**Task objective:** Extract from the entries below, exactly as given, only the lines from the line containing "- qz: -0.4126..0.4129" to the line containing "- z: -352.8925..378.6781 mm", both lines included.

Start of Dataset extract

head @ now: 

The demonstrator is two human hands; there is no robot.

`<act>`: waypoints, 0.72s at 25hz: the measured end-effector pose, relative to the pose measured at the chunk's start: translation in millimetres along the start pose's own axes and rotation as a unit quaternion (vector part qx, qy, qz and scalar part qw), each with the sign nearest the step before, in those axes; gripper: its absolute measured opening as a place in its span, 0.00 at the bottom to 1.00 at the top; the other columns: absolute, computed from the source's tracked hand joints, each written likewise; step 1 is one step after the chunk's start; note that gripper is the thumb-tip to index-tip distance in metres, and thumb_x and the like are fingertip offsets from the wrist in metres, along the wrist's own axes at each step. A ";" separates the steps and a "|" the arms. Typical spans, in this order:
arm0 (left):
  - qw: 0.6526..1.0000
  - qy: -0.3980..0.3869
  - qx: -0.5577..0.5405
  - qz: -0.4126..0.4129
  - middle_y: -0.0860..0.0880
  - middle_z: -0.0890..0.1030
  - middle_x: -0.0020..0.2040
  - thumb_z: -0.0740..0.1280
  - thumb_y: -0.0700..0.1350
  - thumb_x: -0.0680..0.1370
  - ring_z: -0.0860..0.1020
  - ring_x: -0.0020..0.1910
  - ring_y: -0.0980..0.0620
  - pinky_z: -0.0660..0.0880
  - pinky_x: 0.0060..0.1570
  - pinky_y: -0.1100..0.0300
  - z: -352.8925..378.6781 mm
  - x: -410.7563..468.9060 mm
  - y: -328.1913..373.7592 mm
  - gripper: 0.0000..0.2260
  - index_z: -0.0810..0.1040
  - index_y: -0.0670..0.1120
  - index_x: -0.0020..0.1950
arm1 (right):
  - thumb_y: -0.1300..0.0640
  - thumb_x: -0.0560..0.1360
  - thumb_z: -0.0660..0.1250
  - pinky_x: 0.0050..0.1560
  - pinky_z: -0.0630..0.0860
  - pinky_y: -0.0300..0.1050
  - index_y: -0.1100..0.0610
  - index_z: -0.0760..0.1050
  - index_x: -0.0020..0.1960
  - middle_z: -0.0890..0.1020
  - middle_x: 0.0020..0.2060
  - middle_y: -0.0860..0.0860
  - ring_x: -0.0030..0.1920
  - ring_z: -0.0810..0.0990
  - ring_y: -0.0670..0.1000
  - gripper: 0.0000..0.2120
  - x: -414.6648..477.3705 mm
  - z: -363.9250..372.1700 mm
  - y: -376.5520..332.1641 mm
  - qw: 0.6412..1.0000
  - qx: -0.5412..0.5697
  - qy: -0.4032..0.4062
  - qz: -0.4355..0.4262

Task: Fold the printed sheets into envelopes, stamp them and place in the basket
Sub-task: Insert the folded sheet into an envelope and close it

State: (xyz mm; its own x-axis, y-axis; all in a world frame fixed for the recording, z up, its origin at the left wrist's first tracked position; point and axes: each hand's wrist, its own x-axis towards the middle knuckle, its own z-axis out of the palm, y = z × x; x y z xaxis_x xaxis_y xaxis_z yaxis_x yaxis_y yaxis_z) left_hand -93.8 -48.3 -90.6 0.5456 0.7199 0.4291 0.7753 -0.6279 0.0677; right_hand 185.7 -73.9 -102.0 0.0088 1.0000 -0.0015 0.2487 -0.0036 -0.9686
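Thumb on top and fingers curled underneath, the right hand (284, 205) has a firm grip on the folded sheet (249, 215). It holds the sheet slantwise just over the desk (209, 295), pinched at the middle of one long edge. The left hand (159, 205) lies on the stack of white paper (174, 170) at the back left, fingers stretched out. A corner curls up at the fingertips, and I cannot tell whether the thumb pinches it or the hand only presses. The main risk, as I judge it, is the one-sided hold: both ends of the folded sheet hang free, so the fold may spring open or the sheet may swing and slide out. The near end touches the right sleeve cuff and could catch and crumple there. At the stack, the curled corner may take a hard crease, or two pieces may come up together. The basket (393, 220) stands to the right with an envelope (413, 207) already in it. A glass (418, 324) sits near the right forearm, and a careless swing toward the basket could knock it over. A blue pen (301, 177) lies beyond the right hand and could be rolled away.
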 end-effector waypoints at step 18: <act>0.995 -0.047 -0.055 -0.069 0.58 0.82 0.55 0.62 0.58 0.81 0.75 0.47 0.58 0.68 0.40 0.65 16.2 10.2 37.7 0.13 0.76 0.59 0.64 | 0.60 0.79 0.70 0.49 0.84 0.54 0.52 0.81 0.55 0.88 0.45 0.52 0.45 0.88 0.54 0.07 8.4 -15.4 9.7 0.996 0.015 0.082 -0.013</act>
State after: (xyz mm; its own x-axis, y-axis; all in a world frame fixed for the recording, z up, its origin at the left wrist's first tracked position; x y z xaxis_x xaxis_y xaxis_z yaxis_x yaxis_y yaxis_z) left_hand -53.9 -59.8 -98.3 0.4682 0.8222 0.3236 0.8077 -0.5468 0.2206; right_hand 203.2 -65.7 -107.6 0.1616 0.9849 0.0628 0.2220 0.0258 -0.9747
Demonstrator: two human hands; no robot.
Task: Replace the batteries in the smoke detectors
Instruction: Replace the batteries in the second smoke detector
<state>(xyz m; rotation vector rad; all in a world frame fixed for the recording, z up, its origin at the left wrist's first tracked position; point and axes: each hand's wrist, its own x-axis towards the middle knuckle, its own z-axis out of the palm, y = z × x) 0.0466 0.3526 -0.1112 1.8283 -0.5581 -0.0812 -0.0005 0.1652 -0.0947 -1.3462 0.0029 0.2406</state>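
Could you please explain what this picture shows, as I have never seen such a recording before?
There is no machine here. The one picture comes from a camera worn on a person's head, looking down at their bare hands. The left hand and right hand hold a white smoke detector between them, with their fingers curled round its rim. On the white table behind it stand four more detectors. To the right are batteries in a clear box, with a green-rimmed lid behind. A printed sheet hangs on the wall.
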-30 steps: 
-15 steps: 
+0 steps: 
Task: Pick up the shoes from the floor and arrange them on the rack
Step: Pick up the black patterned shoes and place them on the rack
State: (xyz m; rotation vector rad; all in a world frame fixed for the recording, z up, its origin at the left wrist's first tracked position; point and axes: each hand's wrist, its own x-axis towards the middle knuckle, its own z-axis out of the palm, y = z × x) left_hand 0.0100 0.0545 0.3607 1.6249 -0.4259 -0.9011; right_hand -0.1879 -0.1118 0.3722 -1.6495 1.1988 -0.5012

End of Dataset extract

**Task result:**
  - qz: -0.4126..0.4129
  - middle_y: -0.0860..0.0880
  - middle_z: -0.0890..0.1030
  - middle_x: -0.0020..0.2040
  - thumb_z: -0.0740..0.1280
  - thumb_y: -0.0700..0.1350
  - thumb_x: -0.0680..0.1370
  - ring_z: -0.0860..0.1020
  - ring_x: -0.0020..0.1910
  - ring_y: -0.0980..0.0620
  - pinky_z: -0.0660..0.0880
  - pinky_x: 0.0060..0.1570
  - pinky_y: -0.1100..0.0300
  - z: -352.8925..378.6781 mm

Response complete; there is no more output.